Transliterate.jl, IsURL.jl – useful tools

This thread has devolved a little bit, but here’s some technical feedback about IsURL.jl @anon37204545.

IsURL.jl currently uses the following regexes to check for “valid” URLs:

windowsregex = r"^[a-zA-Z]:[\\]"
urlregex = r"^[a-zA-Z][a-zA-Z\d+\-.]*:"

Neither of these are correct. Let’s take a look why.

First, windowsregex to check for valid “windows paths”. Setting aside the fact that julia already has ispath support by default (which works in a platform agnostic way and actually checks filesystem properties), the given regex allows a lot of strings as paths that can simply never be. Take the following:

C:\\???\a\folder

This matches the regex, but fails to meet the microsoft specification on paths - ? are a forbidden character and thus the given string cannot be a path. Moreover, on windows, there are a bunch of forbidden names (AUX, PRN, CON, NUL, to name a few) as well as forbidden characters, which would all be allowed with the given regex.

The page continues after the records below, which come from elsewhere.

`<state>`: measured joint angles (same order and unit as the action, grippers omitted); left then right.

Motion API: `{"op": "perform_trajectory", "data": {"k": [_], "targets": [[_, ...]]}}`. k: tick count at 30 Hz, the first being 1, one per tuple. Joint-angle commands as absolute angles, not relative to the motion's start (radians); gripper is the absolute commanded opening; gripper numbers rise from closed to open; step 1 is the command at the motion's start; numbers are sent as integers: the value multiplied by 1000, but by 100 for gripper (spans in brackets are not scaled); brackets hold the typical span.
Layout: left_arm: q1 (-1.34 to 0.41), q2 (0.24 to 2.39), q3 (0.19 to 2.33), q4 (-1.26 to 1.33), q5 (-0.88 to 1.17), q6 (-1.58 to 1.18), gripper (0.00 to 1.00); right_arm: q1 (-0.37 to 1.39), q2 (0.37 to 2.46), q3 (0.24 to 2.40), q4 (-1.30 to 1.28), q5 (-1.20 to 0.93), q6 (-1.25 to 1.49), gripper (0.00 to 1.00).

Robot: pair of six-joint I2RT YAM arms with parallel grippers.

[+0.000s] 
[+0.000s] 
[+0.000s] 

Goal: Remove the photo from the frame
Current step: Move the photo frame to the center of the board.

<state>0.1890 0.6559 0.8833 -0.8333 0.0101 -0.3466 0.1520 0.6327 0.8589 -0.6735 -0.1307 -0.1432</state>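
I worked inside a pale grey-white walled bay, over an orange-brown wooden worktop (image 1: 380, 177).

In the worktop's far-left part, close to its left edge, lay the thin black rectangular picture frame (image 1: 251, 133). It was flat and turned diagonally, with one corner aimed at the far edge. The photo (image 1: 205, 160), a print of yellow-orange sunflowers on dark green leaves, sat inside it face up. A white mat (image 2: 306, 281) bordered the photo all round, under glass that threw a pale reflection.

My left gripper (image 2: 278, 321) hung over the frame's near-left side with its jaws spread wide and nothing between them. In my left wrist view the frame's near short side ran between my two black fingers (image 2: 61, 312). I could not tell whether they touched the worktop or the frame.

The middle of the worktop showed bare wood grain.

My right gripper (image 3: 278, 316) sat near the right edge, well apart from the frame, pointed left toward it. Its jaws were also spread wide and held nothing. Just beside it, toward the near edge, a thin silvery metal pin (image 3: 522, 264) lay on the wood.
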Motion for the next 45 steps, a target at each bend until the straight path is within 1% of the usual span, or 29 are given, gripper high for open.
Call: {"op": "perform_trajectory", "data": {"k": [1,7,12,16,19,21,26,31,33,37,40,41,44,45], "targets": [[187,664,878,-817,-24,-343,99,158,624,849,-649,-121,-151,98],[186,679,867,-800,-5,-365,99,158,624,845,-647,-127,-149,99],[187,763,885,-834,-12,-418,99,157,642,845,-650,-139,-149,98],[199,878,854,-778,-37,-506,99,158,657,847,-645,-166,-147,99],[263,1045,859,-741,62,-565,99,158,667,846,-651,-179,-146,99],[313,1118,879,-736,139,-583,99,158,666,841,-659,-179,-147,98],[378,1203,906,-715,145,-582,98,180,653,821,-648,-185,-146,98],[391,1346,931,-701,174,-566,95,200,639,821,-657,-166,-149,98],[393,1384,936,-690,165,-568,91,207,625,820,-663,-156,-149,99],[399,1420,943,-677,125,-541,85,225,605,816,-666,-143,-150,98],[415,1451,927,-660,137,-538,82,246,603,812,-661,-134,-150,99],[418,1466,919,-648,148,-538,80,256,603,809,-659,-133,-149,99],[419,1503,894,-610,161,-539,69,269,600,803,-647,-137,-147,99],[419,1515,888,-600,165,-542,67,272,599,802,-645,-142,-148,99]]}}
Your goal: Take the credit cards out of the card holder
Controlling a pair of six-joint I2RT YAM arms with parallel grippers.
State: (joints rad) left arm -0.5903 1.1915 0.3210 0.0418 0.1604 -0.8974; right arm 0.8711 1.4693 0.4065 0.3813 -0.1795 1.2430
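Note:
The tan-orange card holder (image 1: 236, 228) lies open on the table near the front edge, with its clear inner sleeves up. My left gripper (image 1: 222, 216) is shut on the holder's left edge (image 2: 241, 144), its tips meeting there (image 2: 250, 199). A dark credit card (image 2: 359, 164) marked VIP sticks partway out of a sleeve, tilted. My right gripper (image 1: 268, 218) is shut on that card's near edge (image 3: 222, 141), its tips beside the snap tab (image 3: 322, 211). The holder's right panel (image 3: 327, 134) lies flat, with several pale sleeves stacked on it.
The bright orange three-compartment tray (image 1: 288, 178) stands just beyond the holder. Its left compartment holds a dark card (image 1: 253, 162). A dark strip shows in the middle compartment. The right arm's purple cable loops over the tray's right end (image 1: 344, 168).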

Ok, let’s pretend we don’t care about (proper) windows path support, people will only plug in correct paths anyway, right? Well, maybe, but drive letters aren’t the only way a volumne can be identified. In fact, there are at least three ways, and none of the other ways are matching the regex.

“Normal” windows paths have a length limitation of 260 characters, so having a path longer than that directly starting with C:\ is not allowed. Moreover, to overcome this limitation (up to about 32 thousand characters), the path could be written with the Unicode supported path format, or \\?\C:\, but this again doesn’t match the regex.

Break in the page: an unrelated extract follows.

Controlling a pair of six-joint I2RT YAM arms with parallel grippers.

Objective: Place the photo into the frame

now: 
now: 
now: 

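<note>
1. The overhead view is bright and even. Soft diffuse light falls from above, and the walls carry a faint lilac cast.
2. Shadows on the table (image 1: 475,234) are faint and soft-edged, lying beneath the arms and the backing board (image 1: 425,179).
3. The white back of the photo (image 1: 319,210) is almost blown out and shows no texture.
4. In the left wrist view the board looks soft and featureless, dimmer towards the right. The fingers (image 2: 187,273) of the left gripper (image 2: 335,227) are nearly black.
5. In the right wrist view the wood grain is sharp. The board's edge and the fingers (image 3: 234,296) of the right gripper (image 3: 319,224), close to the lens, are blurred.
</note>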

Enough about filepaths, let’s look at the urlregex. URLs are a long-standing accumulation of cruft and legacy, but they at least have a proper format and RFC we can check against. In my day to day work, I often connect to servers directly via their IP, so allowing URLs to start with numbers is critically important to me. Your regex doesn’t allow that, but even the (admittedly not perfect) approach from HTTP.jl is more correct:

julia> URL("172.45.12.3/index.html")
HTTP.URI("172.45.12.3/index.html")

Yay, I can connect to my servers! You might like HTTP.jl, it’s a very nice package.

It looks like your “urlregex” doesn’t check for proper URLs at all, but simply matches the scheme part of a URL (and a trailing :, though that alone doesn’t match the RFC for paths). I wouldn’t rely on this to validate my URLs.


All in all, please don’t be discouraged to create new packages! But please also be aware that there might be existing packages that already handle these kinds of seemingly simple tasks very well. There’s no shame in asking here or in the julialang slack about specific functionality and modules, there are a lot of folks there willing to help new people out.

11 Likes

The OP literally asked for feedback if this was a good idea to port a bunch of mini packages to Julia.

1 Like

no offense and just in a 20% seriousness level, this reminds me of is-odd - npm

1 Like

I am not sure why you think this.

In any case, existing Julia code in Base, the standard libraries, and numerous packages has a lot of examples that seem to contradict this.

2 Likes

Keyword arguments do not participate in dispatch. You may find the whole chapter

https://docs.julialang.org/en/v1/manual/methods

useful, but especially the design patterns.

1 Like

I would argue “a bunch” and “more” are within rounding error of each other.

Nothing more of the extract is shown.